Public Thesis defense - ICTEAM

SST

22 septembre 2020

16h30

Louvain-la-Neuve

Auditoire BARB92 - Place Sainte Barbe

Interpolation and fitting on Riemannian manifolds by Pierre-Yves GOUSENBOURGER

Pour l’obtention du grade de Docteur en sciences de l’ingénieur et technologie

The access to constantly increasing computational capacities has revolutionized the way engineering is seen. We are now able to produce a large quantity of data, thanks to cheap sensors. However, processing such data remains costly both in computational time and in energy. One of the reasons is that the structure of the data is often omitted or unknown.
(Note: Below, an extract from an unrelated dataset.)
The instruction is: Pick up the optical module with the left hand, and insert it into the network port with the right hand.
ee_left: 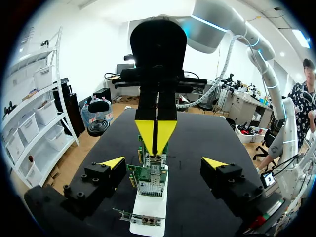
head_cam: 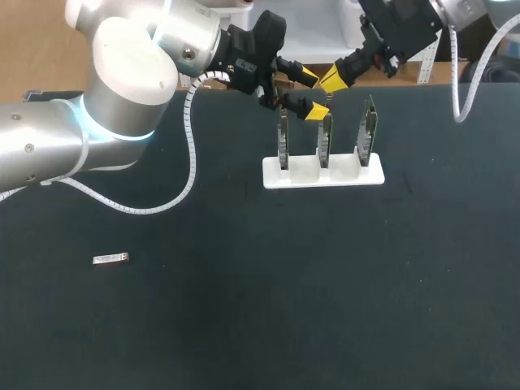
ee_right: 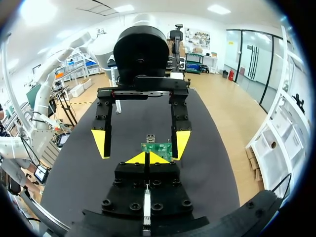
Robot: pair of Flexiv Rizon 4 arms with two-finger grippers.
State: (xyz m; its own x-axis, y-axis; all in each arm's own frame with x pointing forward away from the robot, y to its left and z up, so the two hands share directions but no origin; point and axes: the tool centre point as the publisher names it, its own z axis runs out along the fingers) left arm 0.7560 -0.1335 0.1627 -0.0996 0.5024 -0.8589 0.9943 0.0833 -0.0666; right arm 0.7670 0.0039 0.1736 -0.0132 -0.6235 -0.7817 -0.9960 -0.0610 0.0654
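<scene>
Right hand (head_cam: 335, 79): fingertips pressed together, pinching slim silver piece. I judge it to be optical module (head_cam: 327, 100). Held tip-down just above middle network card (head_cam: 324, 142) in white holder (head_cam: 302, 171), so it lines up with port. Left hand (head_cam: 310, 93): spread, empty, flanking right hand's tips. My guess: held wide to keep clear of insertion path. Second module (head_cam: 110, 259) lies flat on counter (head_cam: 325, 292), well apart.
</scene>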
The search space becomes so large that finding the solution to simple problems often turns out to be finding a needle in a haystack.
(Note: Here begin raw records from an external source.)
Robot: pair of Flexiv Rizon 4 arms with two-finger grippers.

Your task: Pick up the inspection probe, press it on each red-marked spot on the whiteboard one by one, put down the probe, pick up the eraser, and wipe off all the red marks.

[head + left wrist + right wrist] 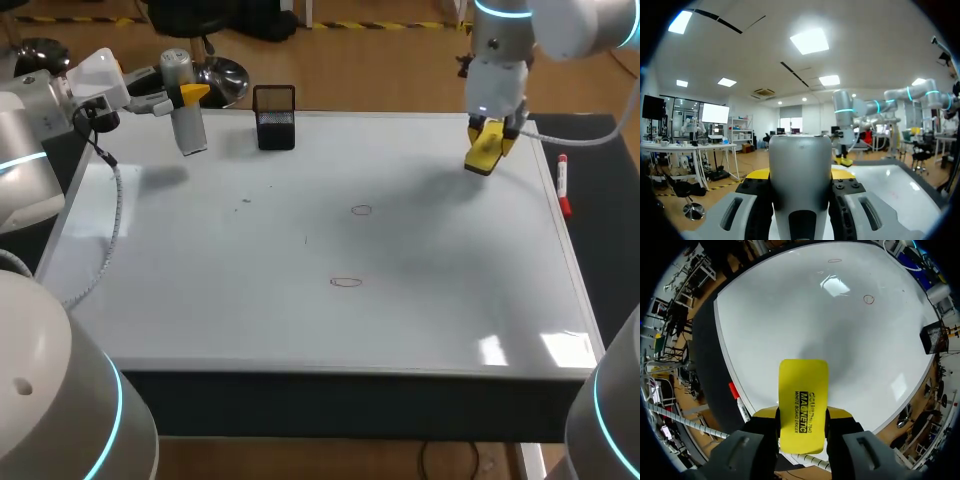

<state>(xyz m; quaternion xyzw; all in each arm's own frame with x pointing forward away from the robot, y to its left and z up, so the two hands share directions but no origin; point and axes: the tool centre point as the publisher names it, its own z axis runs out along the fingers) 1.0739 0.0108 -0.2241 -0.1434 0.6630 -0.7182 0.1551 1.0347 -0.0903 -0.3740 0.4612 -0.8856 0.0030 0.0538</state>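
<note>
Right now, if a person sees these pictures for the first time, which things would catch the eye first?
The yellow eraser stands out most, held between the fingers of the right gripper over the far right part of the whiteboard. Next comes the grey inspection probe, gripped by the left gripper near the far left corner. A far red mark and a near red mark lie near the board's middle.

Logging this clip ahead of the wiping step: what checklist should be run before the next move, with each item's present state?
1. Grip: right pincer clamps the eraser: ok.
2. Order: probe put down: not ok, left pincer holds it.
3. Targets: near red mark and far red mark visible on whiteboard: ok.
4. Path from eraser to both marks unobstructed: ok.
5. Stray marker outside wiping area: ok.
6. Both marks already probed: cannot tell.
</note>
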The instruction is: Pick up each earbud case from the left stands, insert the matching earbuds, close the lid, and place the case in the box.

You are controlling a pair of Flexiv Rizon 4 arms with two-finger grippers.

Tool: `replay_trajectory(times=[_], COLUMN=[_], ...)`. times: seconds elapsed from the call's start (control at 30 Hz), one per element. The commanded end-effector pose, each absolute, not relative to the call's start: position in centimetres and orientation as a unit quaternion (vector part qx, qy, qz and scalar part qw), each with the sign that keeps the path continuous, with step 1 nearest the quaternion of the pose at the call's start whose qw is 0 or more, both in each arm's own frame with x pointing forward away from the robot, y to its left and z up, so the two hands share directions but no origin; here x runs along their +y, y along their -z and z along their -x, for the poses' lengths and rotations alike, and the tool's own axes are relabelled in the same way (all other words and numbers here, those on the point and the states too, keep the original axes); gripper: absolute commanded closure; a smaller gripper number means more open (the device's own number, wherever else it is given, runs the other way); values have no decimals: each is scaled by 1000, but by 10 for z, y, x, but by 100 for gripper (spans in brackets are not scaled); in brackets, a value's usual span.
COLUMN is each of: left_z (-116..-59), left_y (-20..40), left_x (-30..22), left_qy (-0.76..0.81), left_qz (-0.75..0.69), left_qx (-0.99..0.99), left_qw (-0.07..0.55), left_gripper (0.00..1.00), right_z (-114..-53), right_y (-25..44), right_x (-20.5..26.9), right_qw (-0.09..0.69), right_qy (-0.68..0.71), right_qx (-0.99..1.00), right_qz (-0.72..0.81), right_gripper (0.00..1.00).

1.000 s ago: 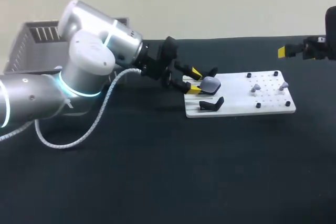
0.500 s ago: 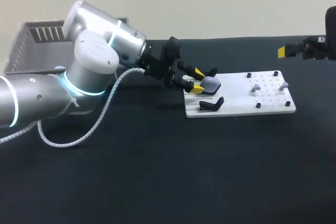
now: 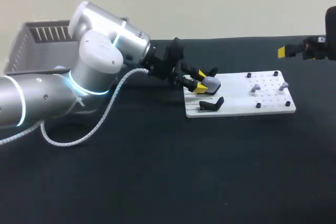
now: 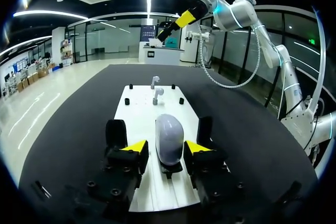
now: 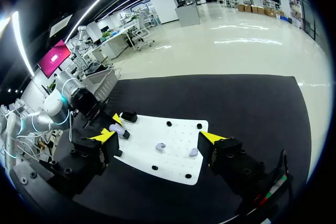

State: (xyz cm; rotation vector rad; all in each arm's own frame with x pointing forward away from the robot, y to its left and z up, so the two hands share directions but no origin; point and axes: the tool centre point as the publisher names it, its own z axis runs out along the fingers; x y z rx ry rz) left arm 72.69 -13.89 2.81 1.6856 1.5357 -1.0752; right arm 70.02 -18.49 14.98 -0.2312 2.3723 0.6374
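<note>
Left jaws apart | grey earbud case (image 4: 169,139) between them, gap each side | right jaws apart, head frame's upper right

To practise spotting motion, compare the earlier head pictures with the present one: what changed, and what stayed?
The left gripper edged forward over the white board, so its open fingers now flank the grey earbud case; nothing is gripped yet. The right gripper, the two earbuds, the white board and the empty black stand stayed put.
</note>
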Motion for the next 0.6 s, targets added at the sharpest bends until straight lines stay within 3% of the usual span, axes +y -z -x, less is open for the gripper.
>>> replay_trajectory(times=[0.03, 0.43, 0.5, 0.6], left_z=[-731, -730, -730, -729], left_y=[-25, -24, -25, -27], left_x=[-142, -145, -145, -146], left_qy=[409, 412, 412, 411], left_qz=[-638, -640, -641, -642], left_qx=[578, 573, 573, 572], left_qw=[302, 302, 302, 304], left_gripper=[52, 57, 71, 100], right_z=[-700, -700, -700, -700], right_y=[-150, -150, -150, -150], right_x=[-185, -185, -185, -185], right_qw=[331, 331, 331, 331], right_qy=[-243, -243, -243, -243], right_qx=[908, 908, 908, 908], right_qz=[88, 88, 88, 88], right_gripper=[0, 0, 0, 0])
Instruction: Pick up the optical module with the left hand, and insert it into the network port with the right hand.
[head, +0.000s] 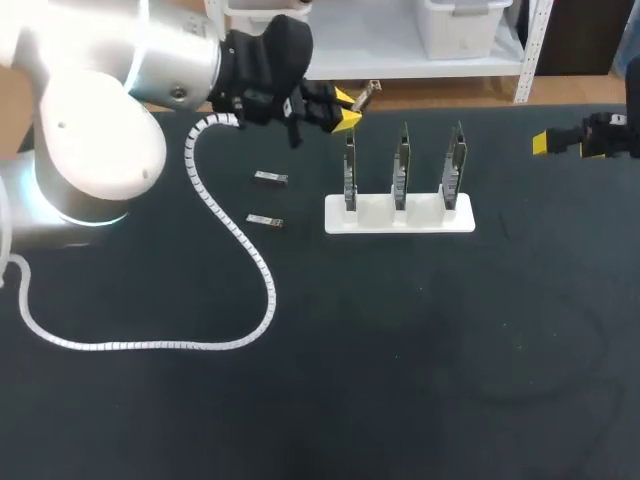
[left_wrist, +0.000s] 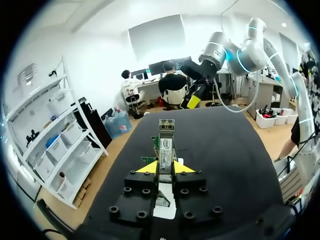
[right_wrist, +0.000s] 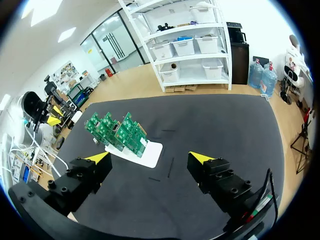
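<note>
My left tool (head: 345, 112) pinches the optical module (head: 368, 93), held above the table (head: 400, 350) by the leftmost board (head: 350, 170) in the white stand (head: 400, 218). I see my right tool (right_wrist: 150, 157) spread wide, well apart.

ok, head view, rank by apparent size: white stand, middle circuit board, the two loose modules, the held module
1. white stand
2. middle circuit board
3. far loose module and near loose module: alike
Unranked: held module in the left gripper. It shows least, but is partly hidden and raised.

Dark table (head: 400, 380) bears white stand (head: 398, 222) (three boards (head: 401, 165)), two modules (head: 270, 178)
</note>
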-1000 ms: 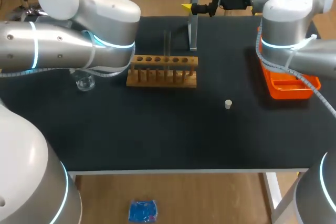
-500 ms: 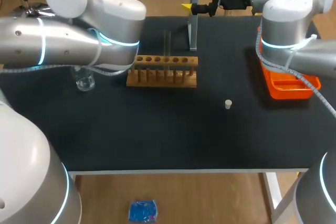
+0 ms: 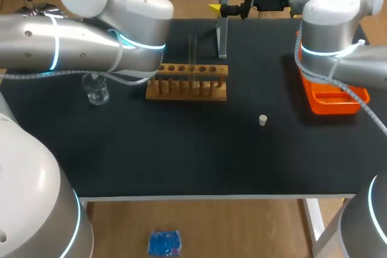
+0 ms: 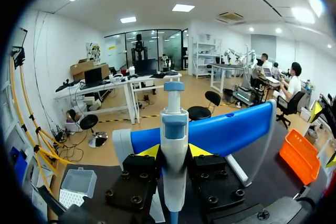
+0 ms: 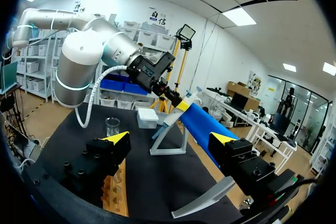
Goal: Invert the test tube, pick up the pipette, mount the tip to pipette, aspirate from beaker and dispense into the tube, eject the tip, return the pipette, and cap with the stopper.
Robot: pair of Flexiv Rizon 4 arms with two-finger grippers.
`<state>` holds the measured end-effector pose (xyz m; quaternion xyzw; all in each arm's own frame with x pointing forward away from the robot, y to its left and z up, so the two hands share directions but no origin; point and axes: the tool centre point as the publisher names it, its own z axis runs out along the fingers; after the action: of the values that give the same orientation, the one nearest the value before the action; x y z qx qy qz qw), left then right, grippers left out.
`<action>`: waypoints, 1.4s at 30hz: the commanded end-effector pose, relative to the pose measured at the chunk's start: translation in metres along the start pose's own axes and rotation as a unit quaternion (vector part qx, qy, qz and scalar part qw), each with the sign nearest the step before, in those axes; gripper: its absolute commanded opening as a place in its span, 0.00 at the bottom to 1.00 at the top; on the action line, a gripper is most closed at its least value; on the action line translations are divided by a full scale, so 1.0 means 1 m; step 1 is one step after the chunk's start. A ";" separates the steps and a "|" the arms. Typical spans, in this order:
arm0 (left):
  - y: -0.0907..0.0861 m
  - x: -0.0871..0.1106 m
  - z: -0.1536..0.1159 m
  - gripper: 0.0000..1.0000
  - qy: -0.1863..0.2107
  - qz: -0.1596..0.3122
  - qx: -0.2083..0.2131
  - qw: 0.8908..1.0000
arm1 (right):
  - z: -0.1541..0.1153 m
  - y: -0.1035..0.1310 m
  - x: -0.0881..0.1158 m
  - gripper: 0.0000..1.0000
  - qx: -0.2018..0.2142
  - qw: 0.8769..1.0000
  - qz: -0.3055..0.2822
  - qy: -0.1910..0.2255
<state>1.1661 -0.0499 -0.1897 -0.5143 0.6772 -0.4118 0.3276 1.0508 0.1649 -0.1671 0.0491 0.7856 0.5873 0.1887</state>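
The left of the table is being overhung by the silver left arm, by which the top of the glass beaker and the left end of the wooden test tube rack are being partly covered in the head view. The left gripper is being hidden from that view. In its own wrist view a blue-and-white pipette is being clamped upright between its yellow tips, just in front of the blue bar of the pipette stand. A clear tip box is being shown off to one side. A thin glass test tube is being held upright in the rack. Further right, a small white stopper is being left alone on the black table, well apart from the rack. An orange tray is being partly blocked by the right arm. The right gripper is being kept near the stand, its fingers spread wide apart.
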 end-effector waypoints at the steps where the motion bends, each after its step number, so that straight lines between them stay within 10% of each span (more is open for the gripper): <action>1: -0.003 0.002 0.004 0.00 -0.006 -0.002 -0.008 1.000 | 0.000 0.000 0.000 1.00 0.001 1.000 0.000 0.000; 30: 0.012 0.004 0.013 0.00 -0.004 -0.018 -0.026 1.000 | 0.000 0.000 0.000 1.00 0.001 1.000 0.000 0.000; 34: 0.013 0.007 0.012 0.50 0.000 -0.019 -0.025 1.000 | 0.000 0.000 0.000 1.00 0.001 1.000 0.000 0.000; 36: 0.014 0.008 0.011 0.95 0.001 -0.021 -0.024 0.999 | 0.000 0.000 0.000 1.00 0.001 1.000 0.000 0.000; 42: 0.014 0.010 0.005 1.00 0.001 -0.024 -0.020 0.999 | 0.000 0.000 0.000 1.00 0.001 1.000 0.000 0.000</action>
<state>1.1658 -0.0600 -0.2049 -0.5376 0.6747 -0.4032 0.3053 1.0508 0.1649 -0.1671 0.0491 0.7855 0.5873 0.1887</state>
A classical problem in data processing is called the “fitting problem”. It consists in fitting a d-dimensional curve to a set of data points associated to d parameters. The curve must pass sufficiently close to the data points while being regular enough. When the underlying structure of the data points (i.e., the manifold) is known, one can impose to the curve to preserve this structure (i.e., to remain on the manifold), such that the search space is drastically reduced.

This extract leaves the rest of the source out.